Hmm, don't get this completely, but ok.

> > > Accesses to instance
> > > members or array elements can be optimized as well.
> > You mean the compiler can/will ignore volatile or memory ordering
> > requirements for non-escaping objects? Sounds reasonable to do.
> 
> Yes, for instance. Also without volatile modifiers it will eliminate accesses.
> Here is an example:
> Method A has a NoEscape allocation O that is not scalar replaced. A calls
> Method B, which is not
> inlined. When you use your debugger to break in B, then modify a field of O,
> then this modification
> would have no effect without deoptimization, because the jit assumes that B
> cannot modify O without
> a reference to it.
Yes, A can keep O in a register, while the JVMTI thread would write to 
the location in the stack where the local is held (if it was written back).

> > > > Syncronization: looks good.
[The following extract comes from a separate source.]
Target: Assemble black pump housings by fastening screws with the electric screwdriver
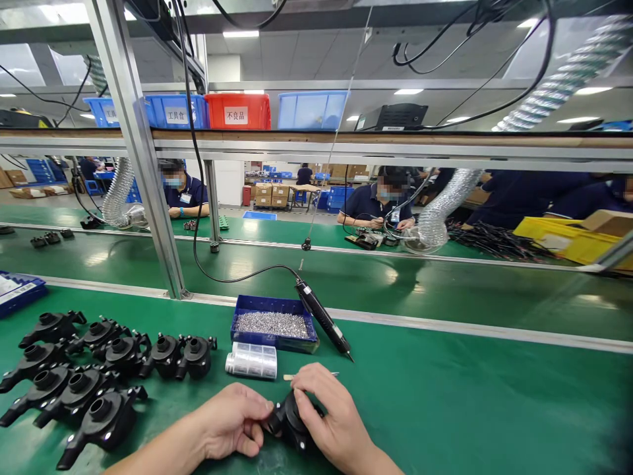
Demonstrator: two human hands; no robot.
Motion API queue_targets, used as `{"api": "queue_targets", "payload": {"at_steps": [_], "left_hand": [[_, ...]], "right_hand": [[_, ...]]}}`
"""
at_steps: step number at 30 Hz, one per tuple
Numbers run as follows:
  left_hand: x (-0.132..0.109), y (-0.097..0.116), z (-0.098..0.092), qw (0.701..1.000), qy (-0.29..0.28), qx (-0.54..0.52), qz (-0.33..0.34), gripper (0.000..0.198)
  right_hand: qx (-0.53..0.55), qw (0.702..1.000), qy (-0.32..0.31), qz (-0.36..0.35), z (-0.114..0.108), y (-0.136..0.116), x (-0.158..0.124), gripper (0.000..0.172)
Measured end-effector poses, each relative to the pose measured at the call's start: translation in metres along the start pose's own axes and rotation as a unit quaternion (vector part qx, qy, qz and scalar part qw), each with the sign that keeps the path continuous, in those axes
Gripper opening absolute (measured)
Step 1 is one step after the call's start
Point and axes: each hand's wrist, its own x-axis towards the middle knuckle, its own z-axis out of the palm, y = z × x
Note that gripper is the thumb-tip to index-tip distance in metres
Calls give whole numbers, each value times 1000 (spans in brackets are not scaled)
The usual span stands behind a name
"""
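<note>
A black plastic pump-like housing point(293, 422) with a round raised port is low in the middle, just above the green mat. My right hand point(332, 412) wraps over its far and right sides and covers part of it. With thumb and fingers together, my left hand point(232, 419) grips the port end at the left. Whether a small part is also pinched there, I cannot tell. Beyond my hands lie a roll of silvery labels point(252, 361) and a thin pale stick point(289, 377), partly hidden behind my right hand.
Several similar black housings point(106, 415) stand in rows at the left. A blue tray point(247, 303) holds many small metal screws. An electric screwdriver point(324, 320) hangs on its cable, tip down, right of the tray. Behind is a rail point(395, 322); co-workers sit across the bench.
</note>
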Motion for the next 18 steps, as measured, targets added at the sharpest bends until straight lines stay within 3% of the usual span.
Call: {"api": "queue_targets", "payload": {"at_steps": [5, 15, 18], "left_hand": [[-1, 1, 0, 1000, 24, -4, -9, 41], [-17, 9, 5, 999, -13, 40, 7, 62], [-16, 5, 9, 996, 25, 71, 43, 63]], "right_hand": [[2, 1000, 0, 2, 0, 0, 0, 17], [3, 1000, 1, 3, 0, 0, -3, 15], [10, 1000, 6, 5, 5, -3, -2, 16]]}}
I think others had a look at this before.
> > > >
> > > > EscapeBarrier::deoptimize_objects_internal()
> > > >   The method name is misleading, it is not used by
> > > >   deoptimize_objects().
> > > >   Also, method with the same name is in Deopitmization.
> > > >   Proposal: deoptimize_objects_thread() ?
> > >
> > > Sorry, but I don't see, why it would be misleading.
> > > What would be the meaning of 'deoptimize_objects_thread'? I don't
> > > understand that name.
> > 1. I have no idea why it's called "_internal". Because it is private?
> >    By the name, I would expect that EscapeBarrier::deoptimize_objects()
> >    calls it for some internal tasks. But it does not.
> 
> Well, I'd say it is pretty internal, what's happening in that method. So IMHO
> the suffix _internal
> is a match.
> 
> > 2. My proposal: deoptimize_objects_all_threads() iterates all threads
> > and calls deoptimize_objects(_one)_thread(thread) for each of these.
> > That's how I would have named it.
> > But no bike shedding, if you don't see what I mean it's not obvious.
> Ok. We could have a quick call, too, if you like.

Ok, I think I have understood the remaining points.  I'm fine with this 
so far.

Thanks,
  Goetz.